2021-12-04 Thread Robert.Helling via subsurface
Hi,

> On 4. Dec 2021, at 13:09, Berthold Stoeger via subsurface 
>  wrote:
> 
> Yes, in particular Robert's new code reads as
> 
> entry->ead = mbar_to_depth(depth_to_mbar(entry->depth, dive) ...);
> 
> depth_to_mbar() returns an int, and 1 bar is 10 m, thus 1 mbar is 10 mm which 
> is precisely the observed difference, no?

I could add easily a double valued version of that function which should solve 
this.

But there is another concern that I have and that I would like to hear people’s 
opinion on: In the previous version of the code, this conversion was simply 
done by adding/subtracting  1 as everybody is doing this when doing the 
conversion in their head (pressure in bar is depth in meters divided by 10 plus 
1). But our conversion functions are more sophisticated: They take into account 
the actual surface pressure (when known) and the salinity/density of water (if 
know).
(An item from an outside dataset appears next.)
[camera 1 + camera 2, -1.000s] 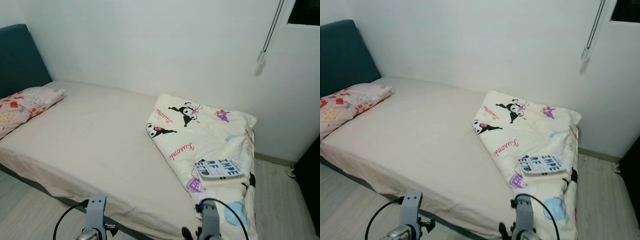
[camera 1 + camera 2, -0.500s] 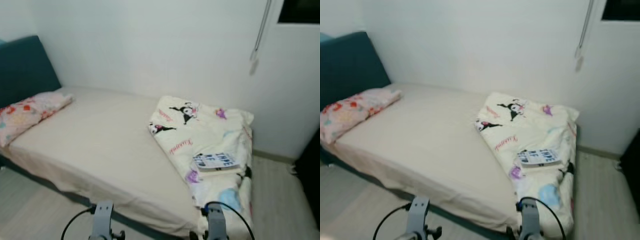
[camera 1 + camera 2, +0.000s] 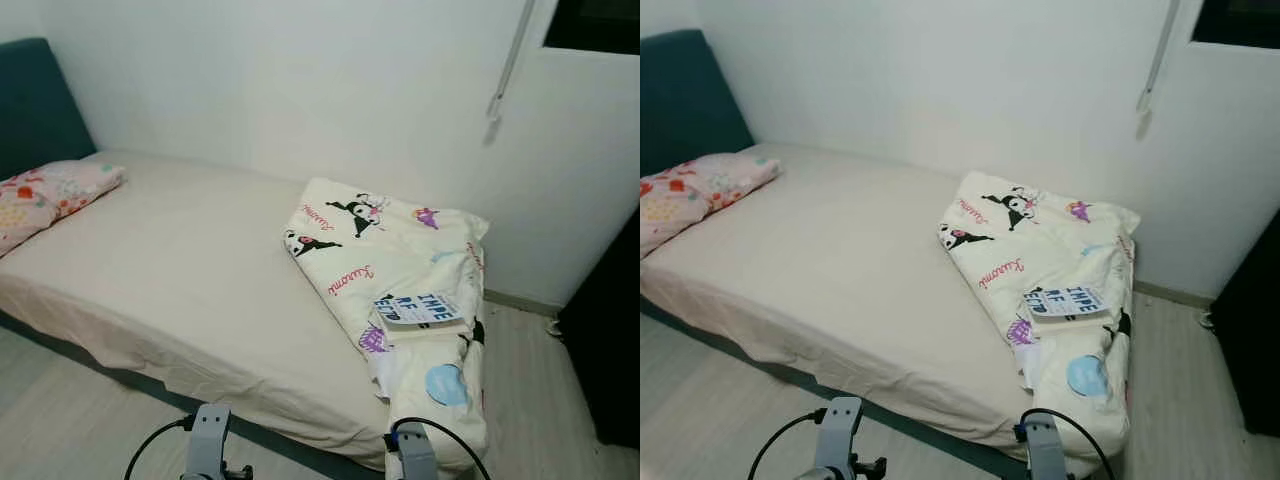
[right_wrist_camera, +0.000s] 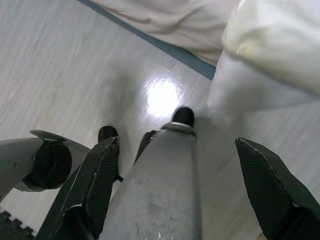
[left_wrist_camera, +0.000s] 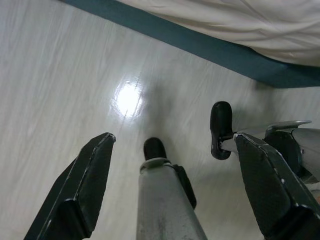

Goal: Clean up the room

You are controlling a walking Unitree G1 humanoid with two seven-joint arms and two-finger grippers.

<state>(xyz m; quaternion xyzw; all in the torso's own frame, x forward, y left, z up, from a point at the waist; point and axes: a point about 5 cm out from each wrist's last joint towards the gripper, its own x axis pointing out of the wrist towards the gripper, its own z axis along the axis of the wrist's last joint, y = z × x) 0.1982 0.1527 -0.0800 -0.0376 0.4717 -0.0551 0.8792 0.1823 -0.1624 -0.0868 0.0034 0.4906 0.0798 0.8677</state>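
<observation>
A low bed [image 3: 170, 270] with a cream sheet fills most of the room, set along the white wall [image 3: 300, 80], with a dark teal headboard [image 3: 35, 100] at the far left end. A pale wood-look floor [image 3: 700, 400] runs in front of it and past its foot. At the right edge stands a dark piece of furniture [image 3: 605, 340]; what it is cannot be told.

On the foot end of the bed lies a folded cream duvet [image 3: 395, 260] printed with cartoon figures, its lower part hanging over the mattress edge toward the floor. A book [image 3: 418, 309] with a white and blue cover rests flat on top of the duvet, near its lower half. At the head end a pink floral pillow [image 3: 50, 195] lies against the headboard. A blind cord [image 3: 505, 70] hangs down the wall above the duvet.

Both arms hang low in front of the bed. The left gripper [image 5: 175, 170] points down at the bare floor near the bed's teal base, its fingers [image 5: 90, 180] spread wide and holding nothing. The right gripper [image 4: 190, 185] also points at the floor, beside the hanging duvet, its fingers [image 4: 270, 185] wide apart and empty.
</observation>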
The latter does not matter here since it cancels out when we convert 
back and forth but the surface pressure not being exactly 1 bar matters 
typically at the percent level.

My question is: Do you think this is the right thing to do? Of course, our 
functions fo a more accurate job at the conversion between depth and ambient 
pressure. But do we really want this? There is a chance that this leads to 
complaints that we are computing wrong values as our value does not agree with 
what our users might compute with the simpler conversion (as we constantly get 
complaints that we are getting gas consumption wrong because people user the 
ideal gas law rather than our more correct real gas version). But even worse, 
despite the „D“ in the name of the numbers standing for „depth“, is it really 
depth that we mean or is it actually ambient pressure (as for the physiological 
effects it is most likely (partial) pressure that matters. Given that the dive 
computer also measures pressure not depth is for example the MOD really the 
„maximum operating depth“ or should it rather be the „maximum operating ambient 
pressure“?

Of course „doesn’t matter“ is a valid answer since the differences are at the 
order of a percent and diving is an inexact science and none of the things that 
happen are known/understood/measured at the 1% level.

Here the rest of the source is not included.